Apple’s email responses then ceased. Hours later she was out of a job.

The termination letter, shared with Gizmodo, illuminated nothing. It repeated the same ambiguous charge and said she’d “failed to cooperate and to provide accurate and complete information during the Apple investigatory process.”


An inquiry to Apple got no response. In a statement to the Verge, however, the company said it would not address any “specific employee matters.”

Speaking by phone, Gjøvik’s voice cracked up several times. “Apple has been my favorite company since I was a little girl. It was [my] dream to work for them,” she said. “Even though I had a terrible experience, I feel like I did really good work. It feels like a betrayal that they’ve treated me this way.”

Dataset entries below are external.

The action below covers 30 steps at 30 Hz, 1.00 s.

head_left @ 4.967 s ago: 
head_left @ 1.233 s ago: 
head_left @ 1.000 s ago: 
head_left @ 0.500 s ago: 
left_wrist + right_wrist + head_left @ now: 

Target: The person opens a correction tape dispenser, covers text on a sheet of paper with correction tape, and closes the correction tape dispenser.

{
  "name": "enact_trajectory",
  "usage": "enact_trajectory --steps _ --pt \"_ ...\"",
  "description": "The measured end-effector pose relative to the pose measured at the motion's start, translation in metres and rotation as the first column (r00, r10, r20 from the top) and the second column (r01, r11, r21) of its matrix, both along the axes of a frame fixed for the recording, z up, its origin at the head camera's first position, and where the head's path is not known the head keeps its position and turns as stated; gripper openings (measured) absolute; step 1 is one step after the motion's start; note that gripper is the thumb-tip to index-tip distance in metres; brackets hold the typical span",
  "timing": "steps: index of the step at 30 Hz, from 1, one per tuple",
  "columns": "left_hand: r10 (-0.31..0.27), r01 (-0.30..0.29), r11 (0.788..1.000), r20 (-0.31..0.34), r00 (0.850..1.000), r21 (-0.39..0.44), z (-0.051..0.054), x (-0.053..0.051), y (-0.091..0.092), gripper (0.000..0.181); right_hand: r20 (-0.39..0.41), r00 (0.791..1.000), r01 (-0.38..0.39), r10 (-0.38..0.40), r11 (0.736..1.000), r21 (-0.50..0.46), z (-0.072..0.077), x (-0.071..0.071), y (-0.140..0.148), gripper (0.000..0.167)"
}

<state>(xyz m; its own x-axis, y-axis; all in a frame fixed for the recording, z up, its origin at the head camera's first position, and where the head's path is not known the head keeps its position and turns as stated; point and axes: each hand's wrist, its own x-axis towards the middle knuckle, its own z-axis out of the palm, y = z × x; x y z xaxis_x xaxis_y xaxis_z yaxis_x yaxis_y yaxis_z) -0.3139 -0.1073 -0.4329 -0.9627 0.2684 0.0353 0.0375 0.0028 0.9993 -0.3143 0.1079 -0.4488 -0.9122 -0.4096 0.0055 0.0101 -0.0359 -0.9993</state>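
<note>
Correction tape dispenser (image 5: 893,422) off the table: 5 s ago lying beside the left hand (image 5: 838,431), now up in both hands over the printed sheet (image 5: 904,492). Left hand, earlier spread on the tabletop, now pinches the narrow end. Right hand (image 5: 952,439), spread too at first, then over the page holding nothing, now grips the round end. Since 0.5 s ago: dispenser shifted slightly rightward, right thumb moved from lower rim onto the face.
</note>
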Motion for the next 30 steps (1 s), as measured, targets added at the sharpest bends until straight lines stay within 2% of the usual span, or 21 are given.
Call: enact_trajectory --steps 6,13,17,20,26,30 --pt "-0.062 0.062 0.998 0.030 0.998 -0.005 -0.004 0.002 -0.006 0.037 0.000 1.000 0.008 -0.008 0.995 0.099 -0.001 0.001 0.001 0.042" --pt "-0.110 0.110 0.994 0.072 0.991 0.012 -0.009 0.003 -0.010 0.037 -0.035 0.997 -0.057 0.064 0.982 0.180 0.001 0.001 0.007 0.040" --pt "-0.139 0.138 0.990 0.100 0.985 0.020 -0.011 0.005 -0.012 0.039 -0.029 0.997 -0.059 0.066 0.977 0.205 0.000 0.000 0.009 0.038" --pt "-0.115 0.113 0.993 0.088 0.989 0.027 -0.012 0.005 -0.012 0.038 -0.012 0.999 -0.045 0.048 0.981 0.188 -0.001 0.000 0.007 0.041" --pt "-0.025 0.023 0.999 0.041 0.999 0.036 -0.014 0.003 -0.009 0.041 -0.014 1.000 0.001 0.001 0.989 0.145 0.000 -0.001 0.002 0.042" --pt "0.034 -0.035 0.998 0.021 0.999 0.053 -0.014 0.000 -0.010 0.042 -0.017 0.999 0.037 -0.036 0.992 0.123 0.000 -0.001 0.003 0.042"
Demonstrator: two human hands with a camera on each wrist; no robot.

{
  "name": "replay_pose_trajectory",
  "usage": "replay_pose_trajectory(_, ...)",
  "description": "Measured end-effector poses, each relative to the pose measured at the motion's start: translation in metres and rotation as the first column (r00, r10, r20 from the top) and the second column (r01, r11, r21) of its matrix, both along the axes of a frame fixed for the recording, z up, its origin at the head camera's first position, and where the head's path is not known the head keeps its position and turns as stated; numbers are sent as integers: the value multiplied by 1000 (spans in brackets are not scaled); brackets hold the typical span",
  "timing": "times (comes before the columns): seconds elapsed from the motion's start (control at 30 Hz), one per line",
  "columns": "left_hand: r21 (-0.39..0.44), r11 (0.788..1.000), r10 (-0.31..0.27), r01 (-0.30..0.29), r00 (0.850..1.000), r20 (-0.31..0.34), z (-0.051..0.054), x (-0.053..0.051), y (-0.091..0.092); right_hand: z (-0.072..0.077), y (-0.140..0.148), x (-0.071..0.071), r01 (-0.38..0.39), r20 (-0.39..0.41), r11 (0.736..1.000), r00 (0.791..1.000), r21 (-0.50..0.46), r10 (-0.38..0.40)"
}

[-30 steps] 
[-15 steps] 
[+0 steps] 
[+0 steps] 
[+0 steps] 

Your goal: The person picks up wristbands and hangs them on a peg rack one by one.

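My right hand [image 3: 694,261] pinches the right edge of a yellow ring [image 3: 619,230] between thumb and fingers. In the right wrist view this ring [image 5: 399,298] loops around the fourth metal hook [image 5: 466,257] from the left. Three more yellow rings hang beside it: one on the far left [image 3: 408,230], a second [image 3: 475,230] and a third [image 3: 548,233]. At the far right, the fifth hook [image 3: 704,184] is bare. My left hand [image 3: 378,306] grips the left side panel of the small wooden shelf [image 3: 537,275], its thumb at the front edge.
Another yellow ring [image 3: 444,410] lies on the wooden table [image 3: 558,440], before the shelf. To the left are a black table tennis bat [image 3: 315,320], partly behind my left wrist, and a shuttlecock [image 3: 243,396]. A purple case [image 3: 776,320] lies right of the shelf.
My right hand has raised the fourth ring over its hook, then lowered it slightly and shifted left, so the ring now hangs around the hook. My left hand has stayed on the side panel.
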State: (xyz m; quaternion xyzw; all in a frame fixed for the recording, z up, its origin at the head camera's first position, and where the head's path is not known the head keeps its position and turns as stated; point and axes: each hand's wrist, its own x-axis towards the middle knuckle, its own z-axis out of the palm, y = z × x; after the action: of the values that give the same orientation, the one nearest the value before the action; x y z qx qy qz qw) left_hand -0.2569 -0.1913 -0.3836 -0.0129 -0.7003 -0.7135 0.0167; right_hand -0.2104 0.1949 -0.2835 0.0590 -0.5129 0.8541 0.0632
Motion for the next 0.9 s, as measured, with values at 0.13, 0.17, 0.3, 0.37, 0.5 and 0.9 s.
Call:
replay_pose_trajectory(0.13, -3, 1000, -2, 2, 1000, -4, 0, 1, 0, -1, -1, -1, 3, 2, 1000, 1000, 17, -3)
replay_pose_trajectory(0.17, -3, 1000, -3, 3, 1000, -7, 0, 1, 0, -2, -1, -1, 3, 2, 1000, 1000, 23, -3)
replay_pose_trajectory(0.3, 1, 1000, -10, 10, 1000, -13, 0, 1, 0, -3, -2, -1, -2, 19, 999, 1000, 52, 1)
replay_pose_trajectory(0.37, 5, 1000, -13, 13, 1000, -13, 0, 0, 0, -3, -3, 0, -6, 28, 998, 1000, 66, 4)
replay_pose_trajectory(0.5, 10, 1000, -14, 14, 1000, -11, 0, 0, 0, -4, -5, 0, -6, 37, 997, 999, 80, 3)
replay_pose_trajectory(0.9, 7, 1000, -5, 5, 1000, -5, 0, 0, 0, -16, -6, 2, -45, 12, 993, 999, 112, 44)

Gjøvik said, still, she was not surprised. Since she began raising concerns about workplace safety in March—her office was built on a superfund site that requires special permits due to prior contamination from hazardous waste—she’d been bracing for the blowback.

“I wasn’t going to be quiet or slink away. I was going to stand up for myself and my fellow employees,” Gjøvik said. “I was going to expose the systemic problems I identified. I was going to organize with employees. I was going to demand internal and public accountability of the biggest company in the world.”


Her only wish, she said, was to make a “dent in the universe” of Apple’s employment and labor practices.